━━━━━ Exercise inputs ━━━━━

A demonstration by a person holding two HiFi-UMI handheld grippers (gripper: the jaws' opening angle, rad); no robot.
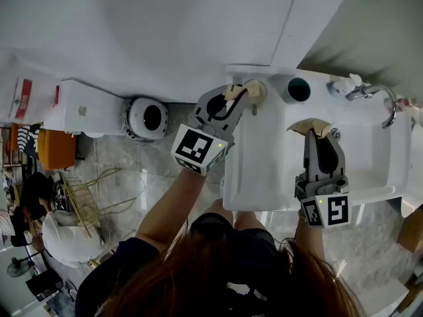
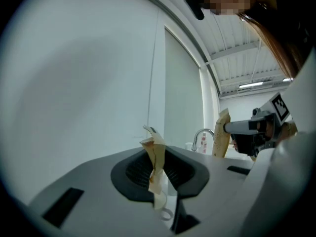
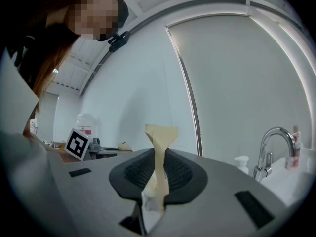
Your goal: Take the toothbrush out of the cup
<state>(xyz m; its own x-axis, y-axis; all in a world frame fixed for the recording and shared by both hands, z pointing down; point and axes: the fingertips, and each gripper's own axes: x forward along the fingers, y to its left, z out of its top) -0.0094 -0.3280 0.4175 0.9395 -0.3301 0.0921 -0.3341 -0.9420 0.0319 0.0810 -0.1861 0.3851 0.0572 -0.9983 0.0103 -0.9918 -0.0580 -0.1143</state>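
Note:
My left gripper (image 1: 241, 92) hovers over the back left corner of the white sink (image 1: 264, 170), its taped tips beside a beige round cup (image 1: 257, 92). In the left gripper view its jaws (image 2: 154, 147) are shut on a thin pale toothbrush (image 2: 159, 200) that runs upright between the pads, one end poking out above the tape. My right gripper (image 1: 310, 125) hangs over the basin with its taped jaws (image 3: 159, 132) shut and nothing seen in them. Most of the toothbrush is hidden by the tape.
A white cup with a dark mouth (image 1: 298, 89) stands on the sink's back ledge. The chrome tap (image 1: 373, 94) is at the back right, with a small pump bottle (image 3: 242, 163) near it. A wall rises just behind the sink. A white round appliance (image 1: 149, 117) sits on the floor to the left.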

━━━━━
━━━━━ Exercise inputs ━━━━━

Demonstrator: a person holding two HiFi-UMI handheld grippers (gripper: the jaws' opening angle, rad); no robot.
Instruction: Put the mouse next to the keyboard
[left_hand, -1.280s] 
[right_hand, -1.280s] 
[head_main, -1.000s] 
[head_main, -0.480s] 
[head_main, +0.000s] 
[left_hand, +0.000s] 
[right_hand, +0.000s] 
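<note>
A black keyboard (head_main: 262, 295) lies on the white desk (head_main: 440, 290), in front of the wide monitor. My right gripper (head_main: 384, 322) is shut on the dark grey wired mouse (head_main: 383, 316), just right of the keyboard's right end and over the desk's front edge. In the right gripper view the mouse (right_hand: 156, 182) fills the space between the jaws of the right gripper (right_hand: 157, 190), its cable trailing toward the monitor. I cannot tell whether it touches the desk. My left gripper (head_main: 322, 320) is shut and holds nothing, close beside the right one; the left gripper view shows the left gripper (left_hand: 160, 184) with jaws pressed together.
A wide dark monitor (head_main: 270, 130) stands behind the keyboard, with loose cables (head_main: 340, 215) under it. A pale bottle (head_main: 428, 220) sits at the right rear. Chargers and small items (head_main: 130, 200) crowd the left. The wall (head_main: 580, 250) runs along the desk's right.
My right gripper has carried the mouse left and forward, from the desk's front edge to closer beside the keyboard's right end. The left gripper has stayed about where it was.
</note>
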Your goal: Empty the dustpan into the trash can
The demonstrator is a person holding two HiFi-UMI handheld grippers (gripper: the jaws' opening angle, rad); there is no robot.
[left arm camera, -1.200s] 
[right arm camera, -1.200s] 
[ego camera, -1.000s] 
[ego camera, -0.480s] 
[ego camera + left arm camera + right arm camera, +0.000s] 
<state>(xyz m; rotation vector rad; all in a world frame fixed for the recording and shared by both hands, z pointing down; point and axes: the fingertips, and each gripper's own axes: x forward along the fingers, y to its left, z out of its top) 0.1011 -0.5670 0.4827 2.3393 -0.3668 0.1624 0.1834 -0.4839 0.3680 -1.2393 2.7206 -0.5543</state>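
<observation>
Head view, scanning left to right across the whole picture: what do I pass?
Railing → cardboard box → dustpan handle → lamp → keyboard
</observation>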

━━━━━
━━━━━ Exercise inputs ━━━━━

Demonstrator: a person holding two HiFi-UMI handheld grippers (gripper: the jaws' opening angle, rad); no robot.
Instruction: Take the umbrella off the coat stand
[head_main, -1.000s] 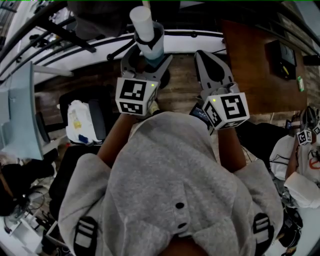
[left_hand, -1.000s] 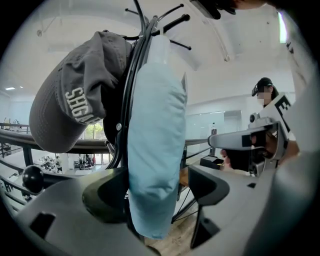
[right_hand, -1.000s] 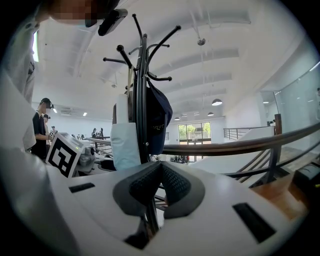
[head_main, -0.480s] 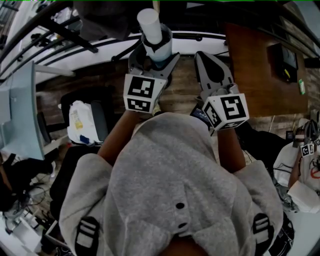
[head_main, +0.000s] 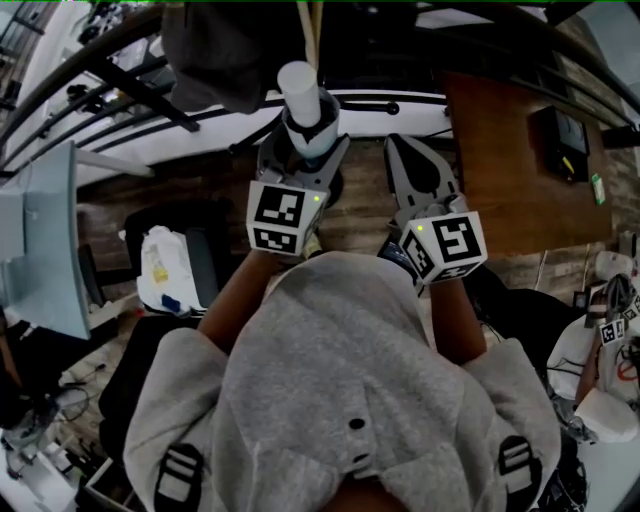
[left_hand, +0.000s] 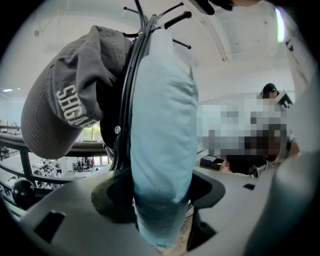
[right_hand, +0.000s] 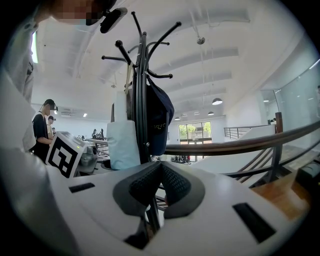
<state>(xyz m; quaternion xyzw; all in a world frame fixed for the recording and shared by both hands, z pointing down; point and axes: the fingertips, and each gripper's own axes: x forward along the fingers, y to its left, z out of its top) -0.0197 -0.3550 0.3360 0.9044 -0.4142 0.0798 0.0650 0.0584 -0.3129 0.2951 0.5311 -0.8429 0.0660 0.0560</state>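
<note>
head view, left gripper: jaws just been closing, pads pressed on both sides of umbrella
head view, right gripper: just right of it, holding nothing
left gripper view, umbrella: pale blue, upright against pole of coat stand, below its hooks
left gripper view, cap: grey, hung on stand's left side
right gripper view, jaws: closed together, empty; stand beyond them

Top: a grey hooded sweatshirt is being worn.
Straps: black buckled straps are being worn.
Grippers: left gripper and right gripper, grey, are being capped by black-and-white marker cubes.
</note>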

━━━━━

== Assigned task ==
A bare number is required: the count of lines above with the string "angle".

== Answer for the task ==
4